Home > Other > Trinity's Child > Page 27
Trinity's Child Page 27

by William Prochnau


  Kazaklis dropped the aircraft low into the valley. He had taken his pursuers on a long zigzag chase through the frozen mountains. He was back now, almost where he started, one ridge from the delta. In front of him the red screen still danced in leaping signals of danger, a vivid tableau he read as naturally as he had read the green screen just hours ago, taking his toy aliens up against the canyon wall. His mind was blank, as it had been then, his various other worlds excluded. No room to think. Thinking caused fuck-ups. Thinking would tell him that it was him or them, perhaps even bring in the emotion of fear. So his mind read the computer and sent light-speed signals to the fingers adept at so many tasks. He had taken the aliens up against the wall. He knew their secrets. But they never stopped chasing.

  Long ago Kazaklis had accepted the inevitability of succumbing—somewhere—a minor slip, a SAM battery in Tiksi, a MIG roaring out of some niche in the Baikals, suicidal in its determination to save kids and lovers and parents in the city on the lake. Or simply sputtering engines, Elsie-style, and a crash somewhere in the wilderness short of the Chinese escape city. But not in a bleak and frozen valley in the Canadian Yukon, which he saw only in red computer images. “Bandits eight miles and closing.” He felt very tired.

  “We've lost, Kazaklis,” Moreau said softly.

  He stared into the red screen, a vivid computer-game house of horrors now. The last flight of the Polar Bear, his mind said, thoughts finally invading its sanctum. He turned and looked at her, pain but not fear in his eyes.

  “They're taking their own sweet time, aren't they?” Moreau's voice was soothing and also unfrightened. She was readier than she thought, and had been, she realized, for some time.

  Kazaklis broke his silence, still blustering. “You shovelin' decoys back there, Halupalai?” Then he went on private, his voice dreary. “Cat's got the mouse, Moreau, and he's playing.”

  “You gave it a classy run through the hills, Kazaklis.”

  The pilot ignored the compliment. “They really screwed up on the first pass. They'll close a couple more miles. All they gotta do is stay away from Halupalai's guns.”

  “Don't imagine that has them terrified.”

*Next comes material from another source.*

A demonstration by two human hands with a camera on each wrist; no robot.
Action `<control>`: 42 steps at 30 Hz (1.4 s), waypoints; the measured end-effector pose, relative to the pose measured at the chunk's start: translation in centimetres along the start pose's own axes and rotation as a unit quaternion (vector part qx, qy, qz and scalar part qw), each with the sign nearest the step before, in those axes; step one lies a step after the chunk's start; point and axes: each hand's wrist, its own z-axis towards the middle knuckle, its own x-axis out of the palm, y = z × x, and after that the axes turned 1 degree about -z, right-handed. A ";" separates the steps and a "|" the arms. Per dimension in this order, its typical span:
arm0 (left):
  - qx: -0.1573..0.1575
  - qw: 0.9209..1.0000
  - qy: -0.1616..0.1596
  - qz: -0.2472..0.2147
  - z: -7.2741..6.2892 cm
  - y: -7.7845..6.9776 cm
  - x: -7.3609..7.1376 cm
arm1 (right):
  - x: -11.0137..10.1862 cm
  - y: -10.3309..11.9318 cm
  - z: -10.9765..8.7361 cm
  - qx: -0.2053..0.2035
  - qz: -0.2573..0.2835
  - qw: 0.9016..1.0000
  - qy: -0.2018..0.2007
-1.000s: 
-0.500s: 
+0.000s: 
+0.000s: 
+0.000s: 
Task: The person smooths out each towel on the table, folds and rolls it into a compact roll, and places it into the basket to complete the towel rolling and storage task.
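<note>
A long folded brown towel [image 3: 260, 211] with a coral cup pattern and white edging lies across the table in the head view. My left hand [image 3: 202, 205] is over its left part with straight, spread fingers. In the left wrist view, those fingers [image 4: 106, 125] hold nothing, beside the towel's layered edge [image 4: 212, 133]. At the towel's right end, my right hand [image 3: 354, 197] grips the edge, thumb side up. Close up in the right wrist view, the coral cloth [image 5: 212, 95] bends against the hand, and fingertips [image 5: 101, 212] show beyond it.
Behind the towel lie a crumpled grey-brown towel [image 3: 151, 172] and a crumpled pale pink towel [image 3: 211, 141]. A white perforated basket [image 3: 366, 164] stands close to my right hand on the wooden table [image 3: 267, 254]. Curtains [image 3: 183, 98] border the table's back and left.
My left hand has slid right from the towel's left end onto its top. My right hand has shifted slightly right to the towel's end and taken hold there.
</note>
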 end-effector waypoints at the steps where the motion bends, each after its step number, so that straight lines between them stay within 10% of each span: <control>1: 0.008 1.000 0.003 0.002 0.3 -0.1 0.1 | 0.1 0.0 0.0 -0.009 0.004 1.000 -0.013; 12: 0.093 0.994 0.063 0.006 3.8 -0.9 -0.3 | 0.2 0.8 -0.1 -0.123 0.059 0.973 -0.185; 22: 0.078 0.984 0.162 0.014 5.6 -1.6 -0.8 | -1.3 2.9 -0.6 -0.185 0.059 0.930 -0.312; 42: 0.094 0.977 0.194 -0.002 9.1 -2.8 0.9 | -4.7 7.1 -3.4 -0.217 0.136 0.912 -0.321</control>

  “No. Not four of 'em with six missiles left.”

  They went quiet again, the bomber noise rattling through their silence like a tin can full of loose pebbles as it raced along the valley floor. Kazaklis tapped the throttles, edging the speed back up toward Mach point-nine. His sweeping, swaying evasive maneuvers turned halfhearted, seeming to invite the missile launches. Then he reached over and nudged his copilot. “Maybe we oughta give 'em one more thrill,” he said, his voice impishly childlike.

  Moreau looked at him and saw the brown eyes twinkling again, the perfect white teeth gleaming. “Don't give me that sucker-bait Boom-Boom Room smile of yours, macho man,” she said. But she smiled, too.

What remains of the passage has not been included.